For Pig users, SHDP provides easy creation and configuration of PigServer
instances for registering and executing scripts either locally
or remotely. In its simplest form, the declaration looks as follows:
<hdp:pig />
This will create a PigServer
instance, named hadoop-pig
, configured with a default PigContext
,
executing scripts in MapReduce
mode. In typical scenarios however, one might want to connect to a remote Hadoop tracker and register some scripts automatically so let us take a look of how the
configuration might look like:
<pig exec-type="LOCAL" job-name="pig-script" configuration-ref="hadoopConfiguration" properties-location="pig-dev.properties" xmlns="http://www.springframework.org/schema/hadoop"> source=${pig.script.src} <script location="org/company/pig/script.pig"> <arguments>electric=sea</arguments> </script> <script> A = LOAD 'src/test/resources/logs/apache_access.log' USING PigStorage() AS (name:chararray, age:int); B = FOREACH A GENERATE name; DUMP B; </script> </pig> />
The example exposes quite a few options so let us review them one by one. First the top-level pig definition configures the pig instance: the execution type, the Hadoop configuration used and the job name. Notice that
additional properties can be specified (either by declaring them inlined or/and loading them from an external file) - in fact, <hdp:pig/>
just like the rest of the libraries configuration
elements, supports common properties attributes as described in the hadoop configuration section.

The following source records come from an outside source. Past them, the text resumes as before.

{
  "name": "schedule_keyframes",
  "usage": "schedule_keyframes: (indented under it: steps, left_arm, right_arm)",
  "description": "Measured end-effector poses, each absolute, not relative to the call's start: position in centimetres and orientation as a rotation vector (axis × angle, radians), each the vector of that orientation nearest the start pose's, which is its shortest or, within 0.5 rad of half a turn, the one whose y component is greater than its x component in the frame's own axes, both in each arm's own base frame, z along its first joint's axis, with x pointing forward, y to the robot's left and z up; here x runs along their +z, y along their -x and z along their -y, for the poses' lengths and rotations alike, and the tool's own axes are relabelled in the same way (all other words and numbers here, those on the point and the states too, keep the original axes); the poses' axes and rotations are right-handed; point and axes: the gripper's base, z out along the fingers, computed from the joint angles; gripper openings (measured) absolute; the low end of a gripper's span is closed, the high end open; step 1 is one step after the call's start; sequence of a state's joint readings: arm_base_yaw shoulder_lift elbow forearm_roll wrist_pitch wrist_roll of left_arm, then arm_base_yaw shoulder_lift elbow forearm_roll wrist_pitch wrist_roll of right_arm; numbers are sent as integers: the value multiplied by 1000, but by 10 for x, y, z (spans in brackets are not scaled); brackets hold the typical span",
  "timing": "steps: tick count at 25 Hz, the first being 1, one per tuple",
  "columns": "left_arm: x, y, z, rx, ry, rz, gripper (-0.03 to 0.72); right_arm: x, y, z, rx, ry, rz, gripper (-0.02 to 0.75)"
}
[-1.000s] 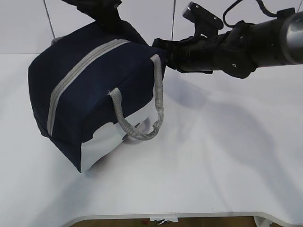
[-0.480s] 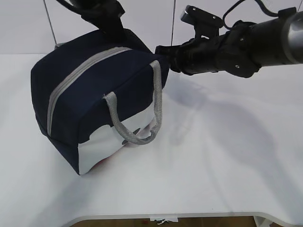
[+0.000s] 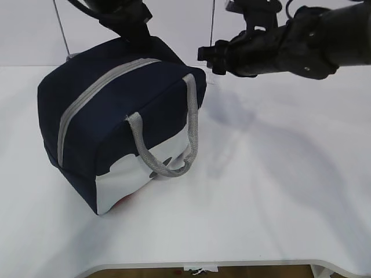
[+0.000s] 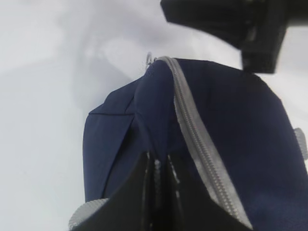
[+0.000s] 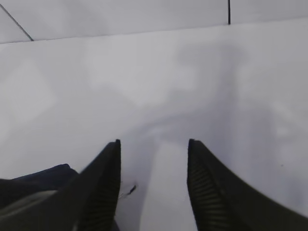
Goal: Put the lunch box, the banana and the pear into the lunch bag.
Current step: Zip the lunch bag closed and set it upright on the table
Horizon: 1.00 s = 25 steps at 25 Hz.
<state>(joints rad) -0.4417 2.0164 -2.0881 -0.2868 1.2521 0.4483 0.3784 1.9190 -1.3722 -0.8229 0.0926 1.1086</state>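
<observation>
The navy lunch bag [image 3: 116, 110] stands on the white table [image 3: 272, 191], its grey zipper [image 3: 93, 95] shut along the top. Its grey handle [image 3: 191, 121] hangs over the white lower panel. My left gripper [image 3: 136, 35] is at the bag's far top end, shut on a fold of navy fabric [image 4: 144, 125]. The left gripper [image 4: 158, 161] also shows in the left wrist view, with the ring pull [image 4: 150, 58] at the zipper's far end. My right gripper [image 3: 208, 58] is open and empty, just right of the bag's top corner and apart from it. The lunch box, banana and pear are out of view.
The right wrist view shows the open right gripper [image 5: 154, 142] over bare white table, with a corner of the bag [image 5: 43, 175] at lower left. A white wall stands behind the table. The table's front edge [image 3: 232, 263] runs along the bottom of the exterior view.
My right gripper has lifted up and away from the bag's right top corner. The bag has shifted slightly and settled; my left gripper stays at its far top end.
</observation>
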Motion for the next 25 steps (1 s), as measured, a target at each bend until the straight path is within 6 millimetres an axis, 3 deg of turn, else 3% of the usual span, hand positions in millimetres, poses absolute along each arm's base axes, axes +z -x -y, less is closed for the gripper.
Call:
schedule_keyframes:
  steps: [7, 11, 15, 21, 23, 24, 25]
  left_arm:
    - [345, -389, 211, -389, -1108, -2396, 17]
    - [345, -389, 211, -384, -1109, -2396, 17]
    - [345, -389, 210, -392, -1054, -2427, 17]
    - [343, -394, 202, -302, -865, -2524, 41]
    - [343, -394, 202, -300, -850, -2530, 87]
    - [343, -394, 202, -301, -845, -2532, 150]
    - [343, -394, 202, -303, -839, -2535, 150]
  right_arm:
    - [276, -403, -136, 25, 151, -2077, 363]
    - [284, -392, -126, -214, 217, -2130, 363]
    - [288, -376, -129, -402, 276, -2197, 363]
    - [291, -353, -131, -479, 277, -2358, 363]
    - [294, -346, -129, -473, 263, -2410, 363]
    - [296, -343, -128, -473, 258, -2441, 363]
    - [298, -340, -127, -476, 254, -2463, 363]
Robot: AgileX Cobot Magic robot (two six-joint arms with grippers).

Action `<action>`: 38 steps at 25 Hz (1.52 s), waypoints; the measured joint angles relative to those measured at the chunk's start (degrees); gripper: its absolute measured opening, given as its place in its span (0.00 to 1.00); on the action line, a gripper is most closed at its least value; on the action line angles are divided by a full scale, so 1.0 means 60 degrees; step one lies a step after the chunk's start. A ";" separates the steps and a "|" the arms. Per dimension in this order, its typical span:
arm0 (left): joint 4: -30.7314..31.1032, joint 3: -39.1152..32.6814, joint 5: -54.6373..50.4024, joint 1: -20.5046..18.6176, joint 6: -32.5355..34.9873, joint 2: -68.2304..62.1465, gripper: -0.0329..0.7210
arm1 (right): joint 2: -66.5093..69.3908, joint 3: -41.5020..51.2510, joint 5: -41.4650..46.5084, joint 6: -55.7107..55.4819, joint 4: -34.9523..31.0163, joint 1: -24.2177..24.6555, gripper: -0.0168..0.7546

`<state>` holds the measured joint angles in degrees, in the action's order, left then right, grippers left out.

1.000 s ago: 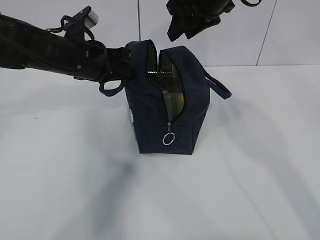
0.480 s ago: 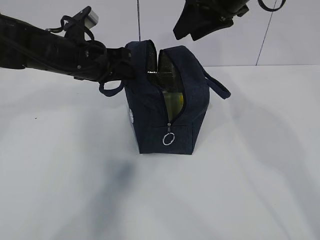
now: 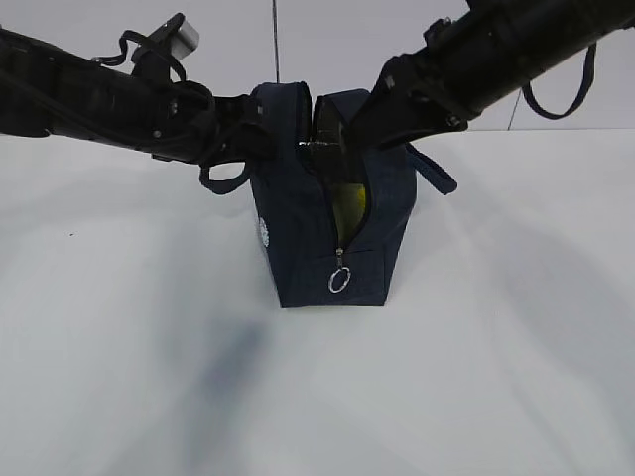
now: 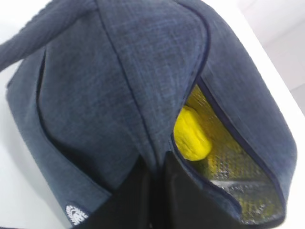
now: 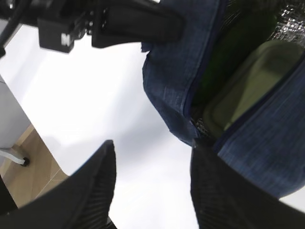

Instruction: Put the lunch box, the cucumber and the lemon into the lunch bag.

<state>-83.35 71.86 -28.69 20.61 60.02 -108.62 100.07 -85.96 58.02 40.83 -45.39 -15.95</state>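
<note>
The navy lunch bag [image 3: 298, 228] stands upright on the white table with its top zipper open. My left gripper [image 3: 260, 134] is shut on the bag's left flap and holds it apart; in the left wrist view its jaws [image 4: 157, 191] pinch the fabric edge. The yellow lemon [image 4: 190, 133] lies inside against the silver lining and shows through the opening [image 3: 349, 203]. The lunch box with its sage-green lid [image 5: 248, 86] sits inside, with a dark green shape, seemingly the cucumber [image 5: 224, 57], beside it. My right gripper [image 5: 152, 157] is open and empty at the bag's right flap [image 3: 365, 121].
The zipper's metal ring pull [image 3: 338, 281] hangs at the bag's near end. One loop handle [image 3: 434, 169] sticks out to the right, another [image 3: 223, 178] hangs under my left gripper. A white logo [image 3: 262, 231] marks the bag's left side. White table [image 3: 149, 347] lies all round.
My right arm has come down from above the bag to its right flap. The lemon shows brighter in the opening. The left gripper has kept its hold.
</note>
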 joint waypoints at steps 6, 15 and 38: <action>0.0041 0.0000 -0.0520 0.0000 0.0000 0.0000 0.11 | -0.0513 0.1583 -0.0589 0.1202 -0.0575 0.0000 0.51; 0.0041 0.0000 -0.0781 -0.0189 -0.0553 0.0000 0.59 | -0.0677 0.2676 -0.1297 0.2628 -0.1451 0.0000 0.51; 0.3516 0.0000 -0.2859 -0.0148 -0.5036 0.1247 0.55 | -0.0685 0.3333 -0.2141 0.3786 -0.1536 0.0000 0.52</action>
<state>-62.25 71.86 -45.85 19.72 29.80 -101.13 95.96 -65.96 45.17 63.55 -54.60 -15.95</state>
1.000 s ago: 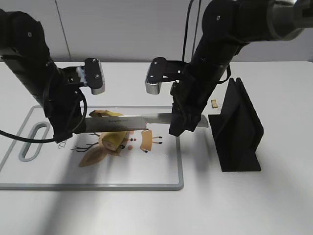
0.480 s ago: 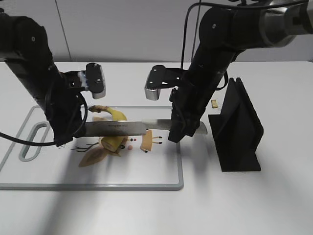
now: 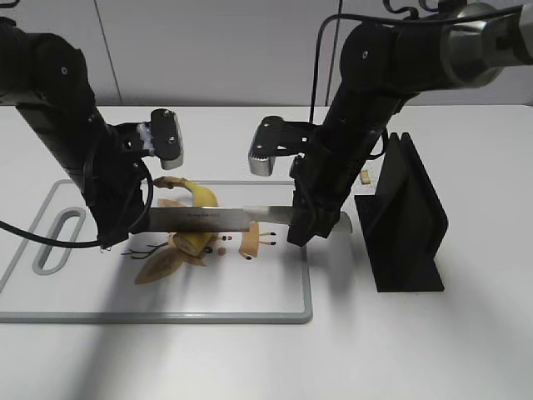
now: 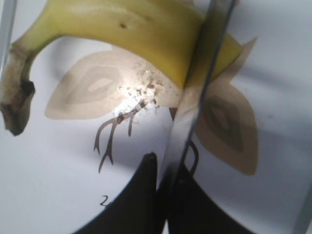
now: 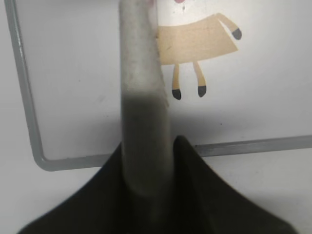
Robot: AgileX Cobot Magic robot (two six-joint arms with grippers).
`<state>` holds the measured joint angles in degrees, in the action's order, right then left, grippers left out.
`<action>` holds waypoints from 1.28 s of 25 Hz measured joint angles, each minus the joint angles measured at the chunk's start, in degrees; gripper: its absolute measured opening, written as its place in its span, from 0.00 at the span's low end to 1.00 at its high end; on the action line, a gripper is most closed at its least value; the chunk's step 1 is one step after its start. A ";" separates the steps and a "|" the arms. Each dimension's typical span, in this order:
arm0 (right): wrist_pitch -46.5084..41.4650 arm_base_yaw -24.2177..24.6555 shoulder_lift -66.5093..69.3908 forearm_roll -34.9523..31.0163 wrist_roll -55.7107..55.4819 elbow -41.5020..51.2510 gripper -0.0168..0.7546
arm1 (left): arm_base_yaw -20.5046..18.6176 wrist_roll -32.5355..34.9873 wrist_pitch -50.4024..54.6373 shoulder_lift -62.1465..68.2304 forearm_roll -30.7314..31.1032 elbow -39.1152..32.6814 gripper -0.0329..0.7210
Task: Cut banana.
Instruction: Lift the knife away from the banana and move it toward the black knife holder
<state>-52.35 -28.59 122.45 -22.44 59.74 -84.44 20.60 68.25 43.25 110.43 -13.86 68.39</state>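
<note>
The banana [image 3: 201, 194] lies on the white cutting board [image 3: 233, 292], its stem to the back left and its other end [image 3: 190, 242] in front of the blade. A long knife [image 3: 225, 218] lies level across it. My left gripper [image 3: 123, 227] is shut on the knife's left end and my right gripper [image 3: 301, 227] is shut on its right end. In the left wrist view the blade [image 4: 195, 97] crosses the banana [image 4: 122, 29] just beyond my jaws [image 4: 165, 168]. The right wrist view shows my jaws [image 5: 148, 146] shut on the knife [image 5: 141, 73].
A black knife stand [image 3: 408, 217] stands right of the board. A small tan scrap [image 3: 365, 176] lies behind it on the table. A tan deer drawing [image 3: 250, 242] is printed on the board, also seen in the right wrist view [image 5: 195, 44].
Both arms have brought the knife down and slightly forward. The blade covered the banana's back part before; now the banana's back curve and stem show behind it.
</note>
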 joint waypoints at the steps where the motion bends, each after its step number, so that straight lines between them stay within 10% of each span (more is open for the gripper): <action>1: 0.40 0.00 0.00 -0.13 0.00 0.46 0.27 | 0.00 0.00 -0.01 0.38 0.00 0.00 0.05; 32: 1.96 0.01 -5.80 -0.94 1.06 2.64 0.28 | 0.12 -0.48 2.18 -7.41 0.88 -0.64 0.06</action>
<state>-50.39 -28.58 116.64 -23.38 60.80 -81.80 20.72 67.78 45.44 103.02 -12.98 67.75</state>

The definition contains also two scripts: script.pig
(read from the classpath) to which one pair of arguments,
relevant to the script, is passed (notice the use of property placeholder) but also an inlined script, declared as part of the definition, without any arguments.
As you can tell, the pig
namespace offers several options pertaining to Pig configuration.
And, as with the other Hadoop-related integration, the underlying PigServer
is bound to the enclosing application context life-cycle; that is, it will automatically start and stop along-side
the application so one does not have to worry about its management.
For Spring Batch environments, SHDP provides a dedicated tasklet to execute Pig queries, on demand, as part of a batch or workflow. The declaration is pretty straight forward:
<hdp:pig-tasklet id="pig-script"> <hdp:script location="org/company/pig/handsome.pig" /> </hdp:pig-tasklet>
The syntax of the scripts declaration is similar to that of the pig
namespace.